• _About this exercise_:
Using the listing below, retype exactly the lines starting at the one with "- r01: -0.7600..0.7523" and ending at the one with "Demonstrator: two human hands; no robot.", and include both.

• _Information provided_:
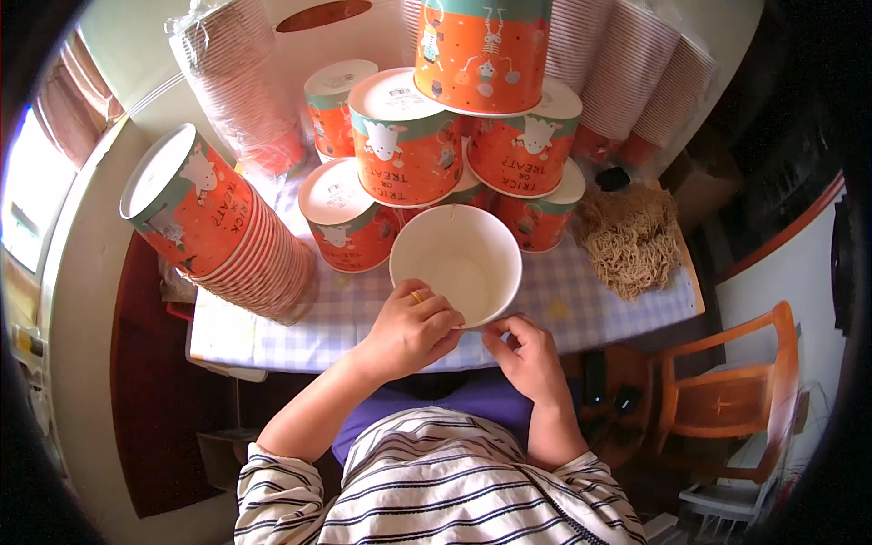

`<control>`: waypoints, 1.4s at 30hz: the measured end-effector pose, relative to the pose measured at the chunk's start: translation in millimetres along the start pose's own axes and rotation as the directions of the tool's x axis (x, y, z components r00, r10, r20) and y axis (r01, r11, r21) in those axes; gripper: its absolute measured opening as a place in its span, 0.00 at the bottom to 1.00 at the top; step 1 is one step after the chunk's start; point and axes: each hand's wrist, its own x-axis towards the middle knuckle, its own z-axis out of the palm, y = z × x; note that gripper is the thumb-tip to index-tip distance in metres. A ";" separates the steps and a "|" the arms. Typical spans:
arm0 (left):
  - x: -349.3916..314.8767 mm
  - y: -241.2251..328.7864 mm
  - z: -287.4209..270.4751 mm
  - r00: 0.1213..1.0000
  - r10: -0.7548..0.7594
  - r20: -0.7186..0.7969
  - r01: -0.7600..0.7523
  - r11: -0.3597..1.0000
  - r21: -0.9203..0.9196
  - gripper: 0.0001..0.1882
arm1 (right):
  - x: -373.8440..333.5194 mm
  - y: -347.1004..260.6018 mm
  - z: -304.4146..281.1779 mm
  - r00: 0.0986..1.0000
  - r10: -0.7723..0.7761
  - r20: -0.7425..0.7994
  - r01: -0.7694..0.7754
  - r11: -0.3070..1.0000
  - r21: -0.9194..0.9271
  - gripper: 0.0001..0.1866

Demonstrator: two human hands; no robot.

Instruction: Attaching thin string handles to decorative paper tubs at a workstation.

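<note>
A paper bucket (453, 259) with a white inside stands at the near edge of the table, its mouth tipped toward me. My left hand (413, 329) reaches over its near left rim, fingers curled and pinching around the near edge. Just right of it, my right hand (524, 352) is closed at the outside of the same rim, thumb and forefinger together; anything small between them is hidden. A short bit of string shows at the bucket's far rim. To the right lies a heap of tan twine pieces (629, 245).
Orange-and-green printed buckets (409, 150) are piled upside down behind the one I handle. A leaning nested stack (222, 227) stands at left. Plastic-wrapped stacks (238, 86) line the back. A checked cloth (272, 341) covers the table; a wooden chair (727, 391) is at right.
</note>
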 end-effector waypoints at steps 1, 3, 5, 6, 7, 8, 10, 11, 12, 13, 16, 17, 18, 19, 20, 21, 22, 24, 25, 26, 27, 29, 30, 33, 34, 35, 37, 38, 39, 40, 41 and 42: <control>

• _Exercise result_:
  - r01: -0.7600..0.7523
  - r11: -0.3597..1.0000
  - r21: -0.9203..0.9196
  - gripper: 0.0001..0.1882
arm1 (right):
  - x: -373.8440..333.5194 mm
  - y: -347.1004..260.6018 mm
  - z: -304.4146..281.1779 mm
  - r00: 0.0986..1.0000
  - r10: -0.7723..0.7761
  - r20: -0.7425..0.7994
  - r01: -0.7694..0.7754
  - r11: -0.3070..1.0000
  - r21: -0.9194..0.9271
  - gripper: 0.0001..0.1866

Demonstrator: two human hands; no robot.

No further output is needed for the exercise.